[Required work] Give the data again exactly as it appears, excluding any pictures.

[Dataset section]
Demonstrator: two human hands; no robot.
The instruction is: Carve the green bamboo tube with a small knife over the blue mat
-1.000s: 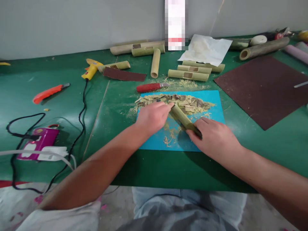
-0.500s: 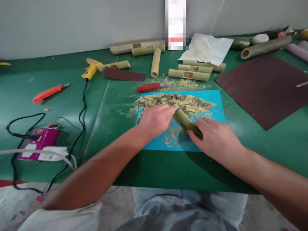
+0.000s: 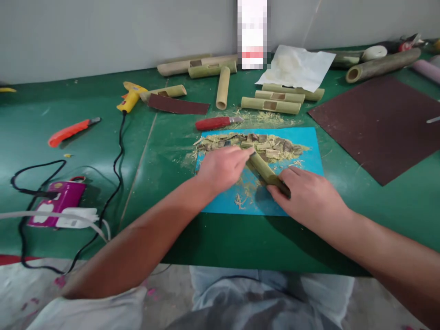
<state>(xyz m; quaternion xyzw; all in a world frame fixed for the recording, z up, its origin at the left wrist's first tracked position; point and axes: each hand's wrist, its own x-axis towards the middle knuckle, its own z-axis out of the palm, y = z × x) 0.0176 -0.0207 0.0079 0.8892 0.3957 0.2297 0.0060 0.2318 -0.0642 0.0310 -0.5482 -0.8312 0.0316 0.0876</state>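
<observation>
On the green desk, the right hand has its fingers closed around the near end of a bamboo tube, which slants over a blue sheet. The left hand's fingers are curled at its far end; I cannot tell what they grip. No opening shows on the tube's visible side, so this piece seems unfinished. Beyond it, a heap of bamboo chips and shavings suggests much cutting is done; a red-handled knife lies behind. Farther back, several notched tubes look already cut, while one plain tube shows no opening.

As for writing, the white adapter carries marks too small to read; at the wall, the panel is pixelated beyond reading.
</observation>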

[Exercise result]
Demonstrator: two human hands; no robot.
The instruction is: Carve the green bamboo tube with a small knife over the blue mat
-1.000s: 
-0.500s: 
+0.000s: 
<state>(xyz m; quaternion xyzw; all in a world frame fixed for the recording, z up, its origin at the left wrist's first tracked position; point and axes: each hand's wrist, its own x-axis towards the middle knuckle, its own z-axis out of the palm, y = z × x) 0.0176 -0.0207 0.0079 0.8892 0.3957 0.2297 0.0060 0.2318 -0.0642 0.0310 -0.5482 -0.8312 0.0316 0.0876</state>
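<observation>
On the green desk, the right hand has its fingers closed around the near end of a bamboo tube, which slants over a blue sheet. The left hand's fingers are curled at its far end; I cannot tell what they grip. No opening shows on the tube's visible side, so this piece seems unfinished. Beyond it, a heap of bamboo chips and shavings suggests much cutting is done; a red-handled knife lies behind. Farther back, several notched tubes look already cut, while one plain tube shows no opening.

As for writing, the white adapter carries marks too small to read; at the wall, the panel is pixelated beyond reading.
</observation>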

Nothing remains to be done for this exercise.